Pour mettre fin au VIH, à la tuberculose et au paludisme et pour faire face aux nouvelles menaces comme le COVID-19, nous devons poursuivre le développement de systèmes résistants et pérennes pour la santé. Nous devons renforcer les capacités du personnel de santé, appuyer des ripostes communautaires dynamiques, mettre en place des chaînes d’approvisionnement et des systèmes de données plus efficaces et efficients, et garantir un financement suffisant et durable. Nous devons réitérer notre engagement envers les personnes laissées pour compte en raison de leur identité ou de leur lieu de vie. Nous devons redoubler d’efforts pour en finir avec le VIH, la tuberculose et le paludisme, sans oublier personne. Dans le combat contre des maladies infectieuses aussi redoutables, personne n’est véritablement à l’abri tant que tout le monde n’est pas à l’abri.

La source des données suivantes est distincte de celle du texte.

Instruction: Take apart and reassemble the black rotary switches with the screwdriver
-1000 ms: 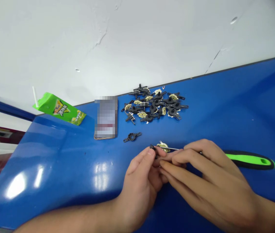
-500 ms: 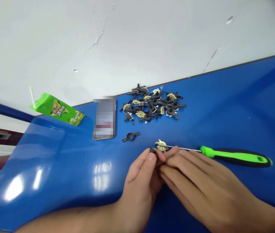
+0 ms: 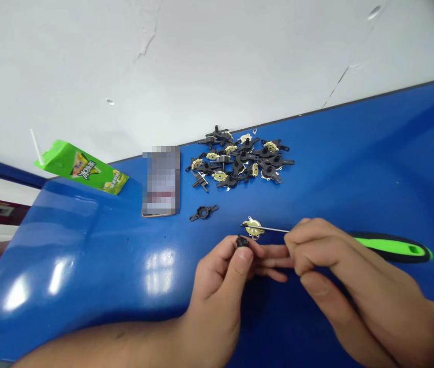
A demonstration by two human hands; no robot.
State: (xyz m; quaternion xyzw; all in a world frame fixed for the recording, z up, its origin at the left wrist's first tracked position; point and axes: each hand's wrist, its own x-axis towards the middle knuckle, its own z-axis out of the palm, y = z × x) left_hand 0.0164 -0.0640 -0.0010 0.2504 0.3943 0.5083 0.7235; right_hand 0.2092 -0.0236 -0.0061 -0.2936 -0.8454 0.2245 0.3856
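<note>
My left hand [image 3: 224, 286] pinches a small black plastic part [image 3: 243, 242] between thumb and forefinger, its other fingers stretched toward the right. Beside it my right hand [image 3: 347, 276] is closed with the fingers curled together; whatever they may grip is hidden. Behind that hand lies a screwdriver [image 3: 393, 248] with a green and black handle, part of its shaft covered by my fingers. The shaft's tip rests over a brass-coloured round plate [image 3: 253, 228] with small tabs. Left of the plate lies a black ring-shaped bracket [image 3: 203, 212] with two arms.
A heap of black brackets with brass-coloured plates [image 3: 240, 161] sits near the wall. Left of it lies a phone [image 3: 161, 181] with a blurred screen, then a green drink carton [image 3: 84, 167] with a white straw. Everything rests on a glossy blue table [image 3: 105, 260].
My right hand has drawn away to the right from my left hand and curled its fingers, now covering part of the screwdriver. The black part in my left hand has turned slightly.
</note>
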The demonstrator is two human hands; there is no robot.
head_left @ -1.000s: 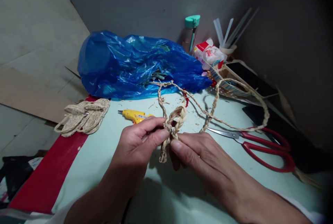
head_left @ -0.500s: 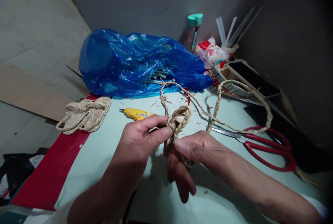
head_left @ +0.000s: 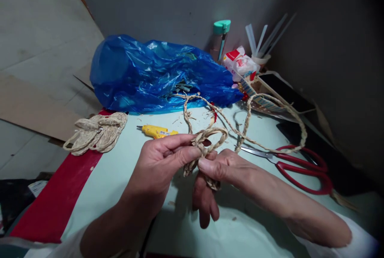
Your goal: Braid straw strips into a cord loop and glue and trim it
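At lower centre of the frame, over the pale green table (head_left: 111,182), we have the braided cord (head_left: 198,141) between both hands. Our left hand (head_left: 162,162) clamps it between thumb and forefinger; our right hand (head_left: 228,170) pinches it just beside, thumb on top, its lower fingers hanging loose below. The cord bends into a loop above our fingertips, so we judge the step in hand to be shaping it where the strands meet. The next move seems to call for a firm left pinch while the right adjusts the strand. Scissors (head_left: 272,156) lie at right, a yellow glue gun (head_left: 155,131) left of centre, a long braid (head_left: 247,122) beyond our right hand, and a blue plastic bag (head_left: 156,72) behind.
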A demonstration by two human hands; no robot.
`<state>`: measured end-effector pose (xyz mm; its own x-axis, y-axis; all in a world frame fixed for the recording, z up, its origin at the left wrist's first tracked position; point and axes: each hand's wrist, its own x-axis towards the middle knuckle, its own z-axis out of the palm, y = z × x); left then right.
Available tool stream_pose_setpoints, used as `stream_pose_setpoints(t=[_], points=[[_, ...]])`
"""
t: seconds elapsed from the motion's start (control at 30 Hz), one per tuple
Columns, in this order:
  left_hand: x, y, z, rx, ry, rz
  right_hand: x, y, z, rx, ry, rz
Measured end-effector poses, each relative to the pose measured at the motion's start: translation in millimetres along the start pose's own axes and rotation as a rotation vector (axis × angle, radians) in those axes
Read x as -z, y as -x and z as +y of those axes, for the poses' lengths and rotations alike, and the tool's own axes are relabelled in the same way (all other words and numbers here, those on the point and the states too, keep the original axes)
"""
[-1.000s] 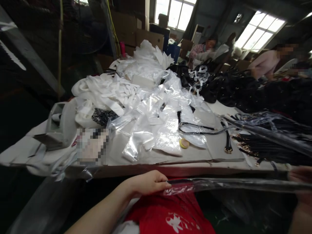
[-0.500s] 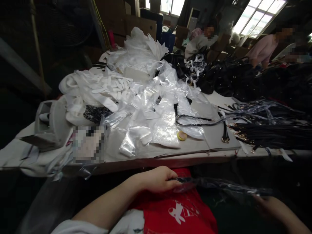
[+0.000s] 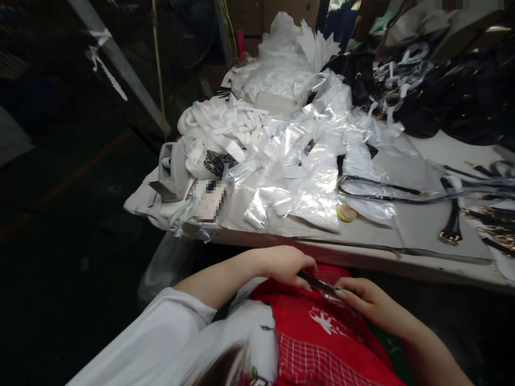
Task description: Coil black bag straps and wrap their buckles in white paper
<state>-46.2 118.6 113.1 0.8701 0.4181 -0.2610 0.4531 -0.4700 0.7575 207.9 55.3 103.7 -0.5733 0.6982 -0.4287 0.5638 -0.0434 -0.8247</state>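
Our left hand [image 3: 284, 264] pinches one end of a thin black strap in clear film [image 3: 319, 283]; our right hand [image 3: 368, 300] has its fingers closed on the other end, over the red apron [image 3: 317, 343]. We judge we are sleeving it; next calls for steady sliding. The apron's white print is unreadable. The tabletop [image 3: 418, 230] ahead holds plastic bags [image 3: 306, 177].

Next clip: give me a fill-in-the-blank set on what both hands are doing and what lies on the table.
1. The left hand and right hand pinch one thin black strap above a ____ apron.
2. The small round yellow tape roll lies on the ____.
3. The crumpled clear plastic bags lie ____ the tape roll.

Missing words: red; table; behind
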Motion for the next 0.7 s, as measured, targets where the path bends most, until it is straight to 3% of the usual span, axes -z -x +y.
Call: stream_pose_setpoints(t=[0.17,0.27,0.47,0.57,0.63,0.7], points=[[4.3,22.7,-25.3,0.109,0.286,-0.178,10.5,8.3,2.7,0.021,0.176,0.126],[-1.3,19.4,-23.5,0.096,0.385,-0.178,6.2,7.0,1.7,0.019,0.228,0.148],[-9.2,4.2,-12.5,0.125,0.353,-0.205,-1.3,-2.8,1.2,0.039,0.334,0.171],[-10.9,2.9,-14.8,0.171,0.330,-0.126,-0.6,-3.2,-2.4,0.035,0.322,0.171],[-11.4,4.2,-20.7,0.215,0.415,-0.093,0.0,-1.4,-4.0,0.054,0.310,0.130],[-12.0,5.4,-29.3,0.247,0.627,-0.171,-0.4,0.6,-2.9,0.079,0.333,0.117]])
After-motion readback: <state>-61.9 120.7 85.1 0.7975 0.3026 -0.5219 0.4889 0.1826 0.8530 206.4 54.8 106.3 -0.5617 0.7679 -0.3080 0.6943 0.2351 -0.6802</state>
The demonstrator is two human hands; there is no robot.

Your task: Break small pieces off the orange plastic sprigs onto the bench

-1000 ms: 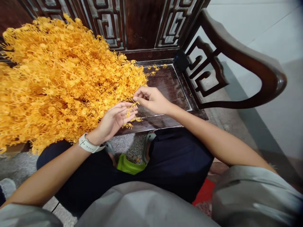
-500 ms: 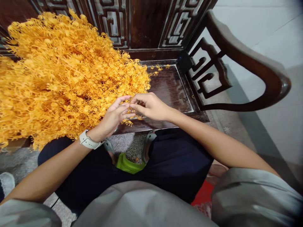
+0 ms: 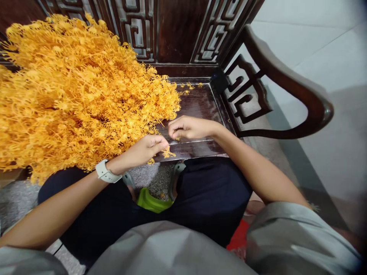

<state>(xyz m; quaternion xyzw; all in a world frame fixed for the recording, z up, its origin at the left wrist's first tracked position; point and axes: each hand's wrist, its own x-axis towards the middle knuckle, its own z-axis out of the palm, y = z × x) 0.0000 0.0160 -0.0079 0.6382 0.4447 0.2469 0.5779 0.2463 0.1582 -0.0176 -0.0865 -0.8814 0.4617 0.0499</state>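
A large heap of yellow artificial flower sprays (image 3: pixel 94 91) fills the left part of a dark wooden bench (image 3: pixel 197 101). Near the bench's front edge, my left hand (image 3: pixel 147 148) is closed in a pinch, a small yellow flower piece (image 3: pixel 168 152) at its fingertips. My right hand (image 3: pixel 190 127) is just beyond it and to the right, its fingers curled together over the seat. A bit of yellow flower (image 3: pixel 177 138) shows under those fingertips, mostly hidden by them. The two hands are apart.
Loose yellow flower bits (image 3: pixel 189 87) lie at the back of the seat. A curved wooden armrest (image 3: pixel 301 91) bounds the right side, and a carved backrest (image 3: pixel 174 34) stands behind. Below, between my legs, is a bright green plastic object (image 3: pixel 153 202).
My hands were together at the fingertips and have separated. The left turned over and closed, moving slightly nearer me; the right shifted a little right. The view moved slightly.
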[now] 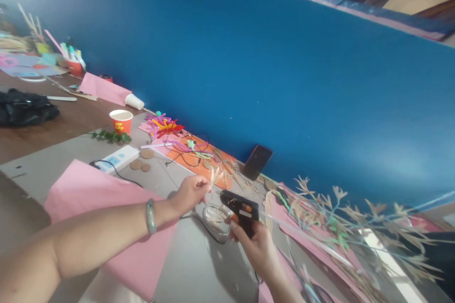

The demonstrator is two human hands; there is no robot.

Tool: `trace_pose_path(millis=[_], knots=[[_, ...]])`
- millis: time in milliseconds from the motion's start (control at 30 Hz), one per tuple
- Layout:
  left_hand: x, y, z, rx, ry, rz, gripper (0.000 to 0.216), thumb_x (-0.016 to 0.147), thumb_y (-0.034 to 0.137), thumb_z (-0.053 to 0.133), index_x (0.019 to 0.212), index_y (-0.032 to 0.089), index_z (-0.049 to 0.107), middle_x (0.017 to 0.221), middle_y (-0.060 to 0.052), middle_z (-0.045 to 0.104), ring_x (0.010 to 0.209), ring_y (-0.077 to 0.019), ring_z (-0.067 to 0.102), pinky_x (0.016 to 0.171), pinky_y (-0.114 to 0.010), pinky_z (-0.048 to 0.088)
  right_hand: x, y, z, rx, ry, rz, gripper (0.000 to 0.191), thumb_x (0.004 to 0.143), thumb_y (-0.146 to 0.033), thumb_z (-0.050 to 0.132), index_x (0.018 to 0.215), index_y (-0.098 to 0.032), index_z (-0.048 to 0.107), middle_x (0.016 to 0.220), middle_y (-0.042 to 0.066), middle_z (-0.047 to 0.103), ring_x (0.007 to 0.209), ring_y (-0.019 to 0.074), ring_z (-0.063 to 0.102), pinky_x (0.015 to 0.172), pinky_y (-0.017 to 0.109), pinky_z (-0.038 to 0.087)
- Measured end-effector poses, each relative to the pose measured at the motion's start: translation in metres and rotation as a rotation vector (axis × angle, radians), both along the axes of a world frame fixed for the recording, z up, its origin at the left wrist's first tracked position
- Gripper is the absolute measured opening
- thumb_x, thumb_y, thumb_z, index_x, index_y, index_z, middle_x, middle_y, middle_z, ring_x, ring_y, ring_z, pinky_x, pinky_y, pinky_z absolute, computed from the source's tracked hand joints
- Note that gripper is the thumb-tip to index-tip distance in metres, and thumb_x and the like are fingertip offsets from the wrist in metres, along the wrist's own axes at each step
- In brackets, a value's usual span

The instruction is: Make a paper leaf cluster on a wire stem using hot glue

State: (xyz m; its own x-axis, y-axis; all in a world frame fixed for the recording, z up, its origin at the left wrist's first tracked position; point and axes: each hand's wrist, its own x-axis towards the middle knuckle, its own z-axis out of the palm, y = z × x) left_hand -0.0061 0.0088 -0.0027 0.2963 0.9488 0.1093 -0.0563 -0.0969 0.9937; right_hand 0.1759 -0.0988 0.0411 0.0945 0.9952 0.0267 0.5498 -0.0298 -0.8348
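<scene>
My left hand [190, 192], with a green bangle on the wrist, pinches a small pale straw-like craft piece [215, 177] and holds it up over the table. My right hand [254, 245] grips a black glue gun [240, 209] by its handle. The gun's nozzle points left, towards the pale piece, a little below it. A clear glass jar [215, 216] with pale strips in it lies just under the two hands. A black cord runs from the gun across the grey table [192, 270].
Pink paper [94, 194] lies under my left forearm. A white power strip [117, 158], cork discs, a red paper cup [121, 120], coloured pipe cleaners [165, 126] on orange paper and a dark phone [257, 162] leaning on the blue wall stand behind. Dried leafy stems [341, 222] spread at right.
</scene>
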Motion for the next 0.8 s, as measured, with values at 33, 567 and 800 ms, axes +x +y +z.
trace_pose_path(millis=[33,567,800], knots=[[0.0000,-0.0003,0.0014,-0.003,-0.008,0.000,0.016,0.079,0.026,0.055,0.070,0.014,0.063,0.049,0.003,0.055,0.045,-0.0093,0.054,0.048,-0.019,0.038,-0.0005,0.0006,-0.0013,-0.003,0.006,-0.018,0.031,0.078,-0.043,0.061,0.084,-0.014,0.070,0.069,0.007,0.072,0.062,0.0215,0.065,0.059,0.028,0.051],[0.0005,-0.0041,-0.0043,0.029,-0.067,-0.058,0.022,0.083,0.032,0.054,0.074,0.014,0.063,0.067,-0.002,0.065,0.049,-0.0094,0.057,0.049,-0.020,0.038,-0.0027,0.0042,-0.0098,0.082,-0.165,-0.121,0.043,0.085,-0.056,0.051,0.065,-0.019,0.063,0.048,-0.001,0.050,0.048,0.0154,0.049,0.047,0.025,0.040],[0.0021,-0.0044,-0.0053,0.004,-0.086,-0.081,0.021,0.082,0.031,0.055,0.074,0.014,0.063,0.070,-0.002,0.067,0.049,-0.0098,0.057,0.050,-0.020,0.040,-0.0062,0.0033,-0.0040,0.077,-0.261,-0.128,0.049,0.085,-0.057,0.048,0.054,-0.021,0.060,0.043,0.003,0.051,0.051,0.0213,0.057,0.046,0.026,0.041]])
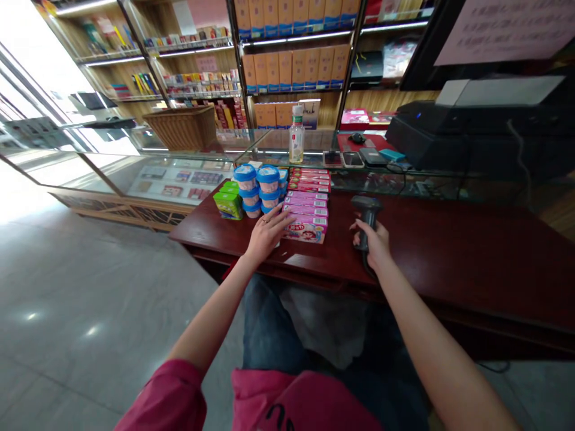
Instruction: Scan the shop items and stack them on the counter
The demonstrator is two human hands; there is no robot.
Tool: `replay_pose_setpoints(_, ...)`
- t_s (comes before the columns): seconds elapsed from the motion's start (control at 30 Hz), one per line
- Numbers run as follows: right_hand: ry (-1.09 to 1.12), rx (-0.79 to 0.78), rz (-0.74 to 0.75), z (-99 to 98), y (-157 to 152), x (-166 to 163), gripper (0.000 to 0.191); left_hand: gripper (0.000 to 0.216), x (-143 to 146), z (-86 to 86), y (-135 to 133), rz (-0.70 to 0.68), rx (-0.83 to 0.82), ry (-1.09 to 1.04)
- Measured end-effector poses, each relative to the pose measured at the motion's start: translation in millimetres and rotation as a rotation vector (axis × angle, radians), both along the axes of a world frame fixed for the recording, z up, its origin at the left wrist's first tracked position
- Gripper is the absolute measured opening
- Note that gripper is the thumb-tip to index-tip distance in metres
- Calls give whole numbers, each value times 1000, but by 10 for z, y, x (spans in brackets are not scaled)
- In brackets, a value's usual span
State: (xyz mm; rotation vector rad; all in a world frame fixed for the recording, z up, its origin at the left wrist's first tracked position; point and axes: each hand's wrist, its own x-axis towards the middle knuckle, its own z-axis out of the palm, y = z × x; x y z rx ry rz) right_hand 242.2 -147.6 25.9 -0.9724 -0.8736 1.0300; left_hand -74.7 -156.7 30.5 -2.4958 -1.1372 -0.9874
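Note:
My left hand (pixel 267 232) lies flat on the dark red counter (pixel 449 251), fingers stretched out and touching the nearest pink box (pixel 306 230) in a row of pink and red boxes (pixel 308 194). My right hand (pixel 375 242) is wrapped round the handle of a black barcode scanner (pixel 367 211), which points away from me. Left of the boxes stand stacked blue-lidded tubs (pixel 259 188) and green packs (pixel 229 202).
A clear bottle (pixel 296 135), phones (pixel 344 159) and a black register (pixel 471 131) sit on the glass display case (pixel 179 173) behind the counter. A wicker basket (pixel 183 127) and stocked shelves (pixel 291 66) stand further back. Grey tiled floor lies to the left.

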Motion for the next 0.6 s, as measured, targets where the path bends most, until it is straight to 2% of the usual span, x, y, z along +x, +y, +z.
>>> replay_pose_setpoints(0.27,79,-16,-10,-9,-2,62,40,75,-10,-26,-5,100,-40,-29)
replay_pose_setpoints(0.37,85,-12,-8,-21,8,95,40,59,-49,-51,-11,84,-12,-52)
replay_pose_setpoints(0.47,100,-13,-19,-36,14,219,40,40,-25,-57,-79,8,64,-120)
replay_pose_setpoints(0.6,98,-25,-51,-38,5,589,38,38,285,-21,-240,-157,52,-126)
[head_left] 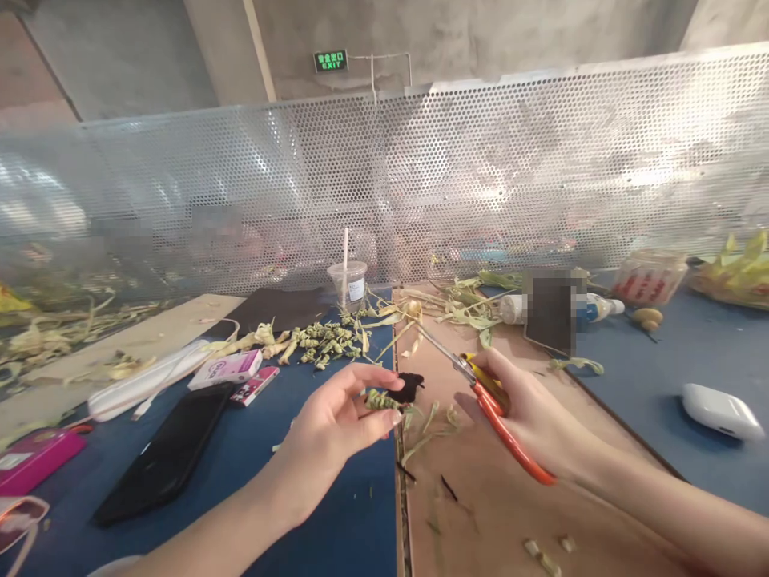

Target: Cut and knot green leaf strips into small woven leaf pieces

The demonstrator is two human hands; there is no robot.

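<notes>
My left hand [336, 425] pinches a small woven green leaf piece [380, 399] between thumb and fingers; a dark tuft [410, 387] sticks out of its right end. My right hand [521, 409] grips orange-handled scissors [481, 389], whose metal blades point up and left, a short way right of the woven piece. Both hands hover over the seam between a blue mat [336, 529] and a brown board [481, 513]. Leaf trimmings [429, 425] lie just under the hands.
A pile of woven leaf pieces [318, 340] and a plastic cup with a straw [348, 284] sit behind the hands. Left: black phone [165, 453], pink box [225, 369], pink case [36, 457]. Right: white earbud case [721, 410], bottle [594, 307]. A perforated metal screen [481, 176] bounds the back.
</notes>
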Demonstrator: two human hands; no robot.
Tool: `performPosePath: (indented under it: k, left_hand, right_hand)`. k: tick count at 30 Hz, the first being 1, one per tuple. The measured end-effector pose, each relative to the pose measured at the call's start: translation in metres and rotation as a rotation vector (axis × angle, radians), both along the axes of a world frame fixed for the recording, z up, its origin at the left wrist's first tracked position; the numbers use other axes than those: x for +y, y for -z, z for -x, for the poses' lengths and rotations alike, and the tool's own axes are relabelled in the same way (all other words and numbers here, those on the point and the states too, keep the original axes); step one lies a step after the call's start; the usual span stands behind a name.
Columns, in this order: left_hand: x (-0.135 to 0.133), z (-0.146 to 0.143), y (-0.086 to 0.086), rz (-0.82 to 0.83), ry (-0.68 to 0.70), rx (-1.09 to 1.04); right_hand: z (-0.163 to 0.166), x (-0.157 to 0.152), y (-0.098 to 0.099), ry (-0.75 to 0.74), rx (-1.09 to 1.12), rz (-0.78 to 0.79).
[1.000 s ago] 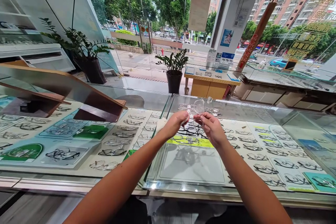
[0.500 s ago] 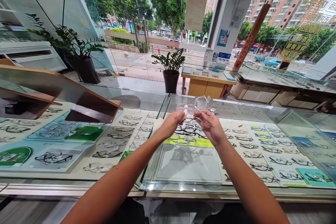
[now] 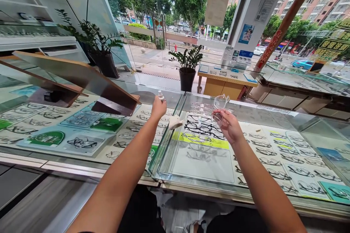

Le temps est venu de nous mobiliser pour sauver des vies. Une nouvelle fois. Comme il y a 20 ans, alors que le partenariat du Fonds mondial exhortait le monde entier à lutter contre les grandes maladies infectieuses. Nous devons à tout prix sauvegarder les progrès réalisés contre le VIH, la tuberculose et le paludisme. Nous devons également lutter contre le COVID-19 et développer des systèmes de santé solides et résilients capables de protéger tout le monde, partout, des futurs agents pathogènes.

Il faut considérer la lutte contre le COVID-19 comme un catalyseur qui nous permettra de terminer les combats inachevés contre le VIH, la tuberculose et le paludisme. C’est en continuant d’innover et de collaborer – à l’échelle mondiale, nationale et locale – que nous mettrons fin au VIH, à la tuberculose et au paludisme, que nous vaincrons le COVID-19, et que nous renforcerons nos dispositifs de préparation et de riposte aux pandémies.

Le monde a payé un lourd tribut au COVID-19. Que cela n’ait pas été en vain. Saisissons cette occasion pour édifier un monde plus équitable et en meilleure santé.